## About this task
Return the data that follows exactly as it appears. Pictures do not belong in the copy.

## Material provided
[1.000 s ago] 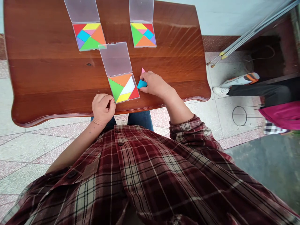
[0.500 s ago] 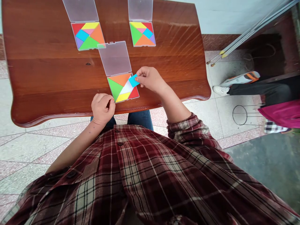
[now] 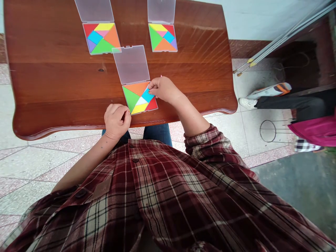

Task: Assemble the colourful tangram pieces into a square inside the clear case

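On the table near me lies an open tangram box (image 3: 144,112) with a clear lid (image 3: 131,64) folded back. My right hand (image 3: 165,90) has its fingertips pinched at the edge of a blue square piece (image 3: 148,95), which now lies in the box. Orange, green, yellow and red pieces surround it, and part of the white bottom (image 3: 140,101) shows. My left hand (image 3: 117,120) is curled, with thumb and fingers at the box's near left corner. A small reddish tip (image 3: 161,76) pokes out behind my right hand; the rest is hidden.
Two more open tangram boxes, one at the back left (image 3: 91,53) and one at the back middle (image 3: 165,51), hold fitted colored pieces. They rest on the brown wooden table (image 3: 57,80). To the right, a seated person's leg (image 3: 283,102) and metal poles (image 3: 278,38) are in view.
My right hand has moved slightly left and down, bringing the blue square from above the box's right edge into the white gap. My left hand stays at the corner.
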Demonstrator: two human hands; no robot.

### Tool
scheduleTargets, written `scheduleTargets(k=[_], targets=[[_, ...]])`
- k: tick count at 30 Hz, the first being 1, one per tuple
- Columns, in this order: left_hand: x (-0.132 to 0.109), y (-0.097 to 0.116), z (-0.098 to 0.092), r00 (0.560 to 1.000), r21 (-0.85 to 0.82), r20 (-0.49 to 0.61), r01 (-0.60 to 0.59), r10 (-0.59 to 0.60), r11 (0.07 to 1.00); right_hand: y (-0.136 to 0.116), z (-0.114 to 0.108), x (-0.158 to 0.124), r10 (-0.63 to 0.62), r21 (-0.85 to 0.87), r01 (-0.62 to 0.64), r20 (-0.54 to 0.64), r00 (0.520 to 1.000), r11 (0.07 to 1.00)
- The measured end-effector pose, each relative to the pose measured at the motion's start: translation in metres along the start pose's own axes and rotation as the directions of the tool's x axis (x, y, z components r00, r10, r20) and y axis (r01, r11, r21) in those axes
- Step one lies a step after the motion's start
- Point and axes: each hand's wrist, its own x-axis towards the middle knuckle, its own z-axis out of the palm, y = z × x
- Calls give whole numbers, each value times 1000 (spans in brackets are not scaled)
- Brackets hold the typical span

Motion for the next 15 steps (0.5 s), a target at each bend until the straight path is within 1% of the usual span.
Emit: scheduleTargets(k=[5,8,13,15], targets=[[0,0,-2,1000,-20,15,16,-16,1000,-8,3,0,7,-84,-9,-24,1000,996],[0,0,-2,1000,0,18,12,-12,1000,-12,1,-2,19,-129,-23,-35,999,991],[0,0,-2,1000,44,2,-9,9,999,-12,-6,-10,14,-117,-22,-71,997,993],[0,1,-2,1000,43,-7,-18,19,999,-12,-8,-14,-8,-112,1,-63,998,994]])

## Written solution
[1.000 s ago] 
[0.500 s ago] 
[now] 

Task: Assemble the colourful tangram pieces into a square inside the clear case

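On the table near me lies an open tangram box (image 3: 144,112) with a clear lid (image 3: 131,64) folded back. My right hand (image 3: 165,90) has its fingertips pinched at the edge of a blue square piece (image 3: 148,95), which now lies in the box. Orange, green, yellow and red pieces surround it, and part of the white bottom (image 3: 140,101) shows. My left hand (image 3: 117,120) is curled, with thumb and fingers at the box's near left corner. A small reddish tip (image 3: 161,76) pokes out behind my right hand; the rest is hidden.
Two more open tangram boxes, one at the back left (image 3: 91,53) and one at the back middle (image 3: 165,51), hold fitted colored pieces. They rest on the brown wooden table (image 3: 57,80). To the right, a seated person's leg (image 3: 283,102) and metal poles (image 3: 278,38) are in view.
My right hand has moved slightly left and down, bringing the blue square from above the box's right edge into the white gap. My left hand stays at the corner.
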Demonstrator: two human hands; no robot.

### Tool
scheduleTargets, written `scheduleTargets(k=[_], targets=[[_, ...]])`
- k: tick count at 30 Hz, the first being 1, one per tuple
- Columns, in this order: left_hand: x (-0.132 to 0.109), y (-0.097 to 0.116), z (-0.098 to 0.092), r00 (0.560 to 1.000), r21 (-0.85 to 0.82), r20 (-0.49 to 0.61), r01 (-0.60 to 0.59), r10 (-0.59 to 0.60), r11 (0.07 to 1.00); right_hand: y (-0.136 to 0.116), z (-0.114 to 0.108), x (-0.158 to 0.124), r10 (-0.63 to 0.62), r21 (-0.85 to 0.87), r01 (-0.62 to 0.64), r20 (-0.54 to 0.64), r00 (0.520 to 1.000), r11 (0.07 to 1.00)
- The measured end-effector pose, each relative to the pose measured at the motion's start: translation in metres along the start pose's own axes and rotation as the directions of the tool's x axis (x, y, z components r00, r10, r20) and y axis (r01, r11, r21) in those axes
- Step one lies a step after the motion's start
- Point and axes: each hand's wrist, its own x-axis towards the middle knuckle, its own z-axis out of the palm, y = z × x
- Calls give whole numbers, each value times 1000 (spans in brackets are not scaled)
- Brackets hold the typical span

Motion for the next 15 steps (0.5 s), a target at each bend until the straight path is within 1% of the usual span.
Emit: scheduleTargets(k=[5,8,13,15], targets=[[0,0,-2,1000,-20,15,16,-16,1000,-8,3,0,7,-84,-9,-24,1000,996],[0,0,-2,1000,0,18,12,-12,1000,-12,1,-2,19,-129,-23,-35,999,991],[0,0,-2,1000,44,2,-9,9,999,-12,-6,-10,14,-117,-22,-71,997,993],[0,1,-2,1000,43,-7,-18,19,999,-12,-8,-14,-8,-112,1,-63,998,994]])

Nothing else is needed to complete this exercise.